Delta Compression for Linux Security Patches?
cperciva asks: "For people without fast internet connections, it is often impractical to download large security patches. In order to avoid to reduce patch sizes, some operating systems -- starting with FreeBSD over a year ago, and recently followed by Mac OS X and Windows XP SP2 -- have started to use delta compression (also known as binary diffs, which constitutes a portion of my doctoral thesis), and can often reduce patch sizes by over a factor of 50. In light of the obvious benefits, I have to ask: When will Linux vendors follow suit?"
Certainly for your primary commercial auto-updated Linux distributions it does, but for anything else it usually doesn't. What makes more sense (because it's easier) is breaking up media and programs, and distributing them separately so you don't have to update one when you update the other. Some projects do this already, and even package their sources this way.
Personally I'd prefer to see binary distributions move to a model of using something like cvs, so you can just do a cvs up (or equivalent) and update everything. Some files would have to be marked to always be overwritten, while config files would be merged. This solves both your differential update problem (if the right system is used - I'm thinking that's pretty much not CVS but I don't know if there's a way to make it do all of that - CVS doesn't handle binaries amazingly intelligently from what I understand) and your updates in general. Plus, you can use it both for source and binary updates.
"You're right," Fisheye says. "I should have set it on 'whip' or 'chop.'"
... their biggest customers start using dialup.
You mean to tell me that beast I downloaded was just a diff? Jesus H. Christ!

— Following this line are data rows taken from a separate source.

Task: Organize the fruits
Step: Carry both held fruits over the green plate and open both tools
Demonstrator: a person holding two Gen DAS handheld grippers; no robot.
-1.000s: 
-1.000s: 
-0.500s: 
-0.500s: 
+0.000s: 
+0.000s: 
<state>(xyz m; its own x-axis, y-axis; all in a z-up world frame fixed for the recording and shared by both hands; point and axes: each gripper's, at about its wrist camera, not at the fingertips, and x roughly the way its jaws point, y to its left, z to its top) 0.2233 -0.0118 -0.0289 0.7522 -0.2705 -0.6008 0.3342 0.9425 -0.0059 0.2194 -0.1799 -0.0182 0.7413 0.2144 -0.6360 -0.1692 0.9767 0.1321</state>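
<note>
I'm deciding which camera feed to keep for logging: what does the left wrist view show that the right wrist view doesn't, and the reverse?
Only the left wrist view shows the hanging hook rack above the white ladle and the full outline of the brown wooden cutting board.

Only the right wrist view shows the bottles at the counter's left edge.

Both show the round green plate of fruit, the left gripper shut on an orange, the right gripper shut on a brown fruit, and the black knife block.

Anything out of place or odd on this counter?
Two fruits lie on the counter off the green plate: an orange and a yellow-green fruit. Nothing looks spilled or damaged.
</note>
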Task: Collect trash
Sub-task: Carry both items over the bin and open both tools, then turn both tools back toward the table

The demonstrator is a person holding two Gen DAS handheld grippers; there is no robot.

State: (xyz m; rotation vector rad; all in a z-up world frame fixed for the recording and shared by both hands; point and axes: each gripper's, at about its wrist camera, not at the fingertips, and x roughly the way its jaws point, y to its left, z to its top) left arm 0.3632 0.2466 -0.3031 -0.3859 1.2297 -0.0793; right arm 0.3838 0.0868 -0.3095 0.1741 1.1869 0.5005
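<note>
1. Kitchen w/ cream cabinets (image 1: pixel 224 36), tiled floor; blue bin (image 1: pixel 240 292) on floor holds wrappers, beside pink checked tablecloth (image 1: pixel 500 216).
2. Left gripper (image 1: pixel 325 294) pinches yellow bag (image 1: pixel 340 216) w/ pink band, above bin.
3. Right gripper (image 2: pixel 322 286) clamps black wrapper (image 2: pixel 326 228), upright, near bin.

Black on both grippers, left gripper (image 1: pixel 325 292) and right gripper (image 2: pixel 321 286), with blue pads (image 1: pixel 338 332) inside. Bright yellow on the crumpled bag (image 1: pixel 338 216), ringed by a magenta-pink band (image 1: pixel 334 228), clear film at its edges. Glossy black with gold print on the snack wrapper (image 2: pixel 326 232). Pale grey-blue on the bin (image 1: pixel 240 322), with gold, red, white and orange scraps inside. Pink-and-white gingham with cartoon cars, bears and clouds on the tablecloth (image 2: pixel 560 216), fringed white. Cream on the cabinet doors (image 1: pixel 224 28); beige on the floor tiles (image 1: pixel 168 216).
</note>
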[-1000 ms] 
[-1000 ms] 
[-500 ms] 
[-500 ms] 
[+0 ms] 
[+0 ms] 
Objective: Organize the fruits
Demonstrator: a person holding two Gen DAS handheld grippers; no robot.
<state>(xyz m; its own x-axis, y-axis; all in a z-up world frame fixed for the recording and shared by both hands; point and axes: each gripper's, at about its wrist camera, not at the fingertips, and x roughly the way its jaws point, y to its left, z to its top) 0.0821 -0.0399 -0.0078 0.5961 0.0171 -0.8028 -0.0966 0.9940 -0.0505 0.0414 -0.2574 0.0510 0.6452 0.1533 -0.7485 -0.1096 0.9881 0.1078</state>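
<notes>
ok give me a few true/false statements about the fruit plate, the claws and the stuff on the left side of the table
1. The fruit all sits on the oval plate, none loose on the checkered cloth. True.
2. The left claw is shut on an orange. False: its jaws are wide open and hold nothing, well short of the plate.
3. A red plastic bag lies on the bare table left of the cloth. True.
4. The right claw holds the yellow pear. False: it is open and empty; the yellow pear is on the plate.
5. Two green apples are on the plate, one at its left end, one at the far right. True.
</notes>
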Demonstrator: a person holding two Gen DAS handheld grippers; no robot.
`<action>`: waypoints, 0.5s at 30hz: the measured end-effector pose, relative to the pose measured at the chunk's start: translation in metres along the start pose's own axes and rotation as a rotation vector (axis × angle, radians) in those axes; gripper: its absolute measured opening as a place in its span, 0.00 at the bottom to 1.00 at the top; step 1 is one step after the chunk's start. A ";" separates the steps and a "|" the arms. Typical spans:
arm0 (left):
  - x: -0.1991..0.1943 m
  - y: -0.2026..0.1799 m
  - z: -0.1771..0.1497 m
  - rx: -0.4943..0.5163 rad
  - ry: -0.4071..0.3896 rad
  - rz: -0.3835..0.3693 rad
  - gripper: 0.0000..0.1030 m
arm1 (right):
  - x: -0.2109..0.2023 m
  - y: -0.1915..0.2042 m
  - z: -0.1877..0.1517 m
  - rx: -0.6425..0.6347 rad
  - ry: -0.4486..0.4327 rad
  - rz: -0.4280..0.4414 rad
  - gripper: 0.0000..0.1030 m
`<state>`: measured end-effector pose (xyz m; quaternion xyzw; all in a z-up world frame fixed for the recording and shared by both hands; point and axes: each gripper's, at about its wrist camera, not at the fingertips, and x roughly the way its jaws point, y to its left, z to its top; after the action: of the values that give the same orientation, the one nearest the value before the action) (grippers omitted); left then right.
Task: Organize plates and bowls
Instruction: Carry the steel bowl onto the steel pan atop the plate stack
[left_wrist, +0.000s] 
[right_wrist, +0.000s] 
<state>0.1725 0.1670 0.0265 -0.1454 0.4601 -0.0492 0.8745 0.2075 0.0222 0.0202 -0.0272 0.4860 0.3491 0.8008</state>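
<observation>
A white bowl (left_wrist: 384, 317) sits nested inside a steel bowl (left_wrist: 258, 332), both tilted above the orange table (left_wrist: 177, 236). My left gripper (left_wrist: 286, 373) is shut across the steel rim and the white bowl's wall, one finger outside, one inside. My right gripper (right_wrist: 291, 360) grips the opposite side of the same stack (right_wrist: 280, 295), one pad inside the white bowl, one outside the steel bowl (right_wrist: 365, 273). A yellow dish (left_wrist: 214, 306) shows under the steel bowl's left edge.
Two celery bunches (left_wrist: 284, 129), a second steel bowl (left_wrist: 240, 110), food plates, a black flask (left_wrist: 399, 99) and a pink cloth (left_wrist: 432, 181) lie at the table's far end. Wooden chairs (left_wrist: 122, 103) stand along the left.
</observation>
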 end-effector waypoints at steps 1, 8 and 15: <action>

The folks at mindvision made an installer/installer creation tool that allowed one to scan two different sets of files and directories to find differences between them (binary differences) and it would just package up those differences in the installer archive. In fact you could use it to diff and package delta between several versions at once. When the user ran the installer (really and updater) it would apply the binary patch to the file set as needed.
I was using this tool over 7 years ago now on Mac OS so I don't see what is so new about this concept... but I am glad is looks like it starting to be used more.
Now with broadband being so popular, and still on the rise, is this really an issue?
Yes, it is. I just switced to broadband less than two months ago. A lot of my friends are still on dialup. Also, do not forget rural areas which do not have access to broadband. You would be surprised how many people still have dialup, I believe the number of broadband users just recently surpassed the number of dialup users. This means, obviously, that nearly half of all internet users are still on dialup.
SUSE already does this.
RPM in general, however, doesn't nicely support this feature. Either RPM needs to be extended/modified, or a new format needs to be made. While I favor a new format for many reasons other than this, modifying RPM is probably the best solution in order to provide backwards compatibility.
Ok before I get berated by the karma (whoring) police I do realize these are not binary diffs. But, seriously, linux has been using diff's as a way to save bandwidth before Windows even offered 'updates'. Another example of Windows 'innovation' I guess.
Yes, I see how it is neat that there is a binary version of this process with Windows but linux is primarily a source based operating system. It is that way becuase the software is designed to be compiled for a variety of systems and setups and work with all of them.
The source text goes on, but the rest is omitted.